■ **About this task**: Taking the line with "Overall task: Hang" as the first and the last line of the entries as the final one, copy that span exactly.

■ **Data for analysis**:

------------------------------------

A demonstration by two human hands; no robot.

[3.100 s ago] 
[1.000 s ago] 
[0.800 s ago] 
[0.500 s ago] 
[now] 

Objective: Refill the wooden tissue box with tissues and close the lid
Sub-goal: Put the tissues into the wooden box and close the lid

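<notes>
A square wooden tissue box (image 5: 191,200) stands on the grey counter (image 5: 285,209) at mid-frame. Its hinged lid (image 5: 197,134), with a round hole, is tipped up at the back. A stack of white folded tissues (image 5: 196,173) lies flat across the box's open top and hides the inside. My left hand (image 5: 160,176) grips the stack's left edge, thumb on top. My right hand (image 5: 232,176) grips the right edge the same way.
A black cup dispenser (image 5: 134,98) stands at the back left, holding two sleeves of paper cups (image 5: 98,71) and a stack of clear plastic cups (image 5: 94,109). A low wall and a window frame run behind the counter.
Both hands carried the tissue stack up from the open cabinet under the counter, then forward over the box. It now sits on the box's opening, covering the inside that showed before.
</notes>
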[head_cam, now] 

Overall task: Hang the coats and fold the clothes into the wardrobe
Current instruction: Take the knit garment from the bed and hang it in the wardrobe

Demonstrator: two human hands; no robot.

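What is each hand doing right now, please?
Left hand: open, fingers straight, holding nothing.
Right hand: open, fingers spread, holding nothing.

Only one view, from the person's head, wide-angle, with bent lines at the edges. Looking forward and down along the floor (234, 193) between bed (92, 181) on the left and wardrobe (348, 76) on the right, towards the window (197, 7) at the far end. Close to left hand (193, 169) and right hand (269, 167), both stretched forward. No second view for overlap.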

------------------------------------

■ **Output of the exercise**:
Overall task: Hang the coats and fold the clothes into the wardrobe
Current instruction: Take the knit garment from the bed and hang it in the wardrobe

Demonstrator: two human hands; no robot.

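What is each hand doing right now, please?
Left hand: open, fingers straight, holding nothing.
Right hand: open, fingers spread, holding nothing.

Only one view, from the person's head, wide-angle, with bent lines at the edges. Looking forward and down along the floor (234, 193) between bed (92, 181) on the left and wardrobe (348, 76) on the right, towards the window (197, 7) at the far end. Close to left hand (193, 169) and right hand (269, 167), both stretched forward. No second view for overlap.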

The exercise was answered completely.